With the pictures excluded, repeat every entry exactly.

[Start of section]

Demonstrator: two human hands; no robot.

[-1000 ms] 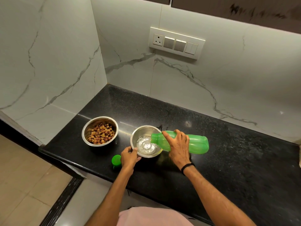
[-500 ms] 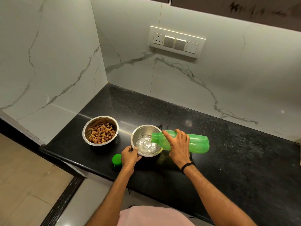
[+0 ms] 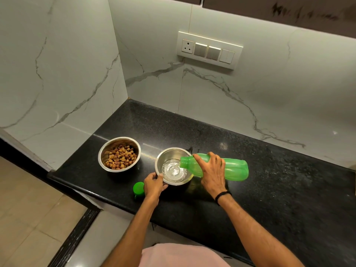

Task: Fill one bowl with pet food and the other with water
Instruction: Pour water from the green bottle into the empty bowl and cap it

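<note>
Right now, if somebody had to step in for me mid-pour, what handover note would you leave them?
Left hand: gripping the near rim of the water bowl to steady it.
Right hand: holding the green bottle tipped on its side, mouth over that bowl, water running in.
Food bowl: to the left on the black counter, already holding kibble.
Green cap: off, lying near the counter's front edge beside the left hand.
Done: pet food.
Left: finish pouring, since the water is shallow, then set the bottle upright and probably recap it.
</note>
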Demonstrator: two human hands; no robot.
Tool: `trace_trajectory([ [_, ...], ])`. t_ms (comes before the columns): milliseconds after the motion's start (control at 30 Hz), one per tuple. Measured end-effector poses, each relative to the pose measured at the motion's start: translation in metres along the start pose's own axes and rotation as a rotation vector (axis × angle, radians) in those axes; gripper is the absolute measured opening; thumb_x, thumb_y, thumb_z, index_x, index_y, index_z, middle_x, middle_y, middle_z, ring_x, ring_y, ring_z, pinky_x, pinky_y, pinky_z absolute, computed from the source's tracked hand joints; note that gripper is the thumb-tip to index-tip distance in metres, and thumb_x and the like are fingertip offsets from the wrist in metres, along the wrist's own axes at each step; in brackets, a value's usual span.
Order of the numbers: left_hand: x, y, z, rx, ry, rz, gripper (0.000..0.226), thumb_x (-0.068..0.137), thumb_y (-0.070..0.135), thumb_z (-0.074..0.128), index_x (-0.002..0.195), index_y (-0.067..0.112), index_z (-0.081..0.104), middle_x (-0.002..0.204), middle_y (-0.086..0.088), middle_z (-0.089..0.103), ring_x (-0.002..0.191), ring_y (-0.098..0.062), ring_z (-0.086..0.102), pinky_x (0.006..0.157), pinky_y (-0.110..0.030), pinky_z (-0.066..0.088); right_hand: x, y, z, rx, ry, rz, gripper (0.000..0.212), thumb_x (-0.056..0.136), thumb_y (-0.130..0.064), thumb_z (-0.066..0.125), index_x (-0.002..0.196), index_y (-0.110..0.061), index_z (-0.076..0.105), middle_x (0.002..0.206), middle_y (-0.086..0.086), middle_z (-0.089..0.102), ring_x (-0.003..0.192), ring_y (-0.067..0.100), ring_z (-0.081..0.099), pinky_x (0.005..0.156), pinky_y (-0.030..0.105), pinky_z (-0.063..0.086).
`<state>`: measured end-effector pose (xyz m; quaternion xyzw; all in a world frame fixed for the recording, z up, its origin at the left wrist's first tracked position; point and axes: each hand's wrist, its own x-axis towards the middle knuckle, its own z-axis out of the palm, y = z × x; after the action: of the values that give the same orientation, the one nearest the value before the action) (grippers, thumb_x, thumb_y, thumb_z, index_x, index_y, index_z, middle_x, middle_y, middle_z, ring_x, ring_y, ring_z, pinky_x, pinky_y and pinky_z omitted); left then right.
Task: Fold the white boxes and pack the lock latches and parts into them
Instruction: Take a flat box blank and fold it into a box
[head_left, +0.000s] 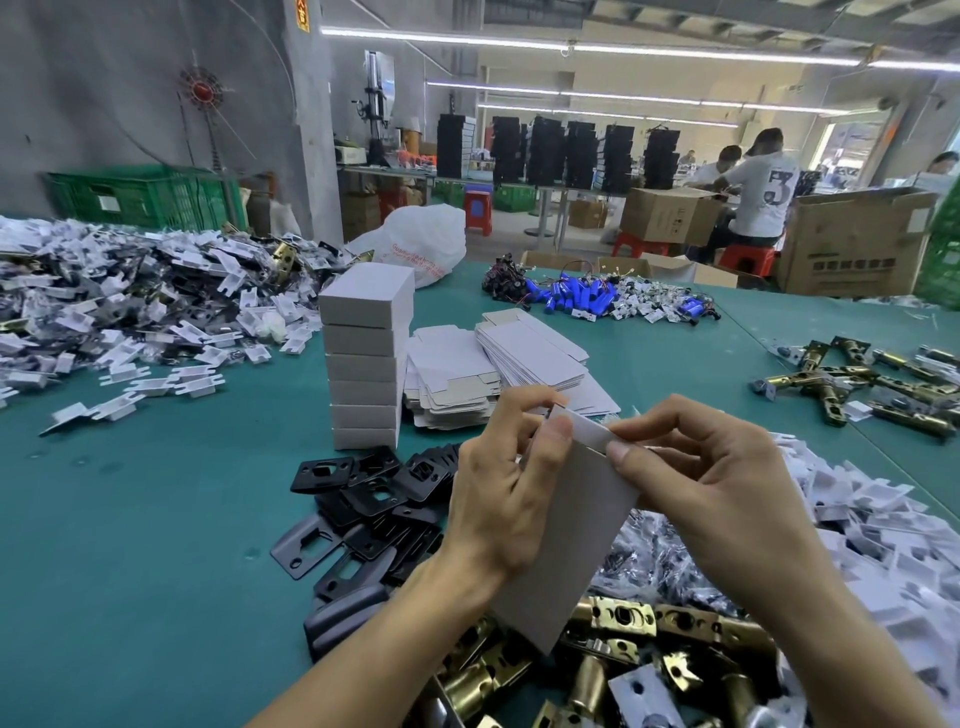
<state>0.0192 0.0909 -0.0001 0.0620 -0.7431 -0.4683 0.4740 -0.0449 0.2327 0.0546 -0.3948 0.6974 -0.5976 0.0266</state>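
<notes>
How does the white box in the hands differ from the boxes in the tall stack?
The held box is in the air, pinched at its top by the left hand and right hand; the stacked boxes rest on the table. The held box stands on end, tilted; the stacked boxes lie flat. The held box's top flap seems not yet tucked; the stacked boxes are closed. Both are plain white card.

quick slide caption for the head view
Left hand and right hand pinch a white box above brass latches, beside stacked folded boxes.
</notes>
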Motion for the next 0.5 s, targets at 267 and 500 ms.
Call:
trace_trajectory([
  [267,-0.005,0.0,0.0,0.021,-0.086,0.027,0.029,0.097,0.061,0.041,0.111,0.038,0.052,0.078,0.015,0.069,0.059,-0.004,0.058,0.05,-0.026,0.041,-0.004,-0.006,0.01,-0.005,0.073,-0.119,0.023,0.076,-0.039,0.073,0.069,-0.02,0.061,0.081,-0.004,0.075,0.072,0.011,0.074,0.063,0.032,0.059],
  [500,-0.007,0.0,0.001,0.087,-0.043,0.064,0.026,0.098,0.058,0.037,0.115,0.041,0.048,0.078,0.019,0.065,0.058,0.0,0.053,0.051,-0.027,0.04,-0.003,-0.002,0.012,-0.048,0.148,-0.191,0.01,0.082,-0.02,0.076,0.078,-0.02,0.067,0.074,-0.004,0.072,0.07,0.011,0.072,0.058,0.026,0.056],
])
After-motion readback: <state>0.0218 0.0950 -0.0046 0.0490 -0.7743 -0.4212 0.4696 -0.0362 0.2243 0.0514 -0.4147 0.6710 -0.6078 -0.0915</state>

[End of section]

> _Result below_
Demonstrator: two human hands; no robot.

[-1000 ms] 
[-500 ms] 
[+0 ms] 

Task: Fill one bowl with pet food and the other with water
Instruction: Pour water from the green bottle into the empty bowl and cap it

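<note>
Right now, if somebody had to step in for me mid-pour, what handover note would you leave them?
Left hand: gripping the near rim of the water bowl to steady it.
Right hand: holding the green bottle tipped on its side, mouth over that bowl, water running in.
Food bowl: to the left on the black counter, already holding kibble.
Green cap: off, lying near the counter's front edge beside the left hand.
Done: pet food.
Left: finish pouring, since the water is shallow, then set the bottle upright and probably recap it.
</note>
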Demonstrator: two human hands; no robot.
Tool: `trace_trajectory([ [_, ...], ])`. t_ms (comes before the columns): milliseconds after the motion's start (control at 30 Hz), one per tuple. Measured end-effector poses, each relative to the pose measured at the motion's start: translation in metres along the start pose's own axes and rotation as a rotation vector (axis × angle, radians) in those axes; gripper is the absolute measured opening; thumb_x, thumb_y, thumb_z, index_x, index_y, index_z, middle_x, middle_y, middle_z, ring_x, ring_y, ring_z, pinky_x, pinky_y, pinky_z absolute, computed from the source's tracked hand joints; note that gripper is the thumb-tip to index-tip distance in metres, and thumb_x and the like are fingertip offsets from the wrist in metres, along the wrist's own axes at each step; in brackets, a value's usual span.
Order of the numbers: left_hand: x, y, z, rx, ry, rz, gripper (0.000..0.226), thumb_x (-0.068..0.137), thumb_y (-0.070..0.135), thumb_z (-0.074..0.128), index_x (-0.002..0.195), index_y (-0.067..0.112), index_z (-0.081..0.104), middle_x (-0.002..0.204), middle_y (-0.086..0.088), middle_z (-0.089..0.103), ring_x (-0.002..0.191), ring_y (-0.098..0.062), ring_z (-0.086..0.102), pinky_x (0.006..0.157), pinky_y (-0.110..0.030), pinky_z (-0.066..0.088); right_hand: x, y, z, rx, ry, rz, gripper (0.000..0.212), thumb_x (-0.056..0.136), thumb_y (-0.130..0.064), thumb_z (-0.066..0.125), index_x (-0.002..0.196), index_y (-0.110..0.061), index_z (-0.076..0.105), middle_x (0.002..0.206), middle_y (-0.086..0.086), middle_z (-0.089..0.102), ring_x (-0.003..0.192), ring_y (-0.067..0.100), ring_z (-0.081..0.099), pinky_x (0.005..0.156), pinky_y (-0.030..0.105), pinky_z (-0.063..0.086).
`<state>`: measured end-effector pose (xyz m; quaternion xyzw; all in a world frame fixed for the recording, z up, its origin at the left wrist's first tracked position; point and axes: each hand's wrist, its own x-axis towards the middle knuckle, its own z-axis out of the palm, y = z × x; after the action: of the values that give the same orientation, the one nearest the value before the action) (grippers, thumb_x, thumb_y, thumb_z, index_x, index_y, index_z, middle_x, middle_y, middle_z, ring_x, ring_y, ring_z, pinky_x, pinky_y and pinky_z omitted); left then right.
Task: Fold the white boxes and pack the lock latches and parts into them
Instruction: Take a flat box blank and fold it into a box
[head_left, +0.000s] 
<state>0.0192 0.0909 -0.0001 0.0620 -0.7431 -0.4683 0.4740 -0.0449 0.2327 0.0546 -0.3948 0.6974 -0.5976 0.0266</state>
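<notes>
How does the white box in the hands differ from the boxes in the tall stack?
The held box is in the air, pinched at its top by the left hand and right hand; the stacked boxes rest on the table. The held box stands on end, tilted; the stacked boxes lie flat. The held box's top flap seems not yet tucked; the stacked boxes are closed. Both are plain white card.

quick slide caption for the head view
Left hand and right hand pinch a white box above brass latches, beside stacked folded boxes.
</notes>
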Motion for the next 0.5 s, targets at 267 and 500 ms.
Call:
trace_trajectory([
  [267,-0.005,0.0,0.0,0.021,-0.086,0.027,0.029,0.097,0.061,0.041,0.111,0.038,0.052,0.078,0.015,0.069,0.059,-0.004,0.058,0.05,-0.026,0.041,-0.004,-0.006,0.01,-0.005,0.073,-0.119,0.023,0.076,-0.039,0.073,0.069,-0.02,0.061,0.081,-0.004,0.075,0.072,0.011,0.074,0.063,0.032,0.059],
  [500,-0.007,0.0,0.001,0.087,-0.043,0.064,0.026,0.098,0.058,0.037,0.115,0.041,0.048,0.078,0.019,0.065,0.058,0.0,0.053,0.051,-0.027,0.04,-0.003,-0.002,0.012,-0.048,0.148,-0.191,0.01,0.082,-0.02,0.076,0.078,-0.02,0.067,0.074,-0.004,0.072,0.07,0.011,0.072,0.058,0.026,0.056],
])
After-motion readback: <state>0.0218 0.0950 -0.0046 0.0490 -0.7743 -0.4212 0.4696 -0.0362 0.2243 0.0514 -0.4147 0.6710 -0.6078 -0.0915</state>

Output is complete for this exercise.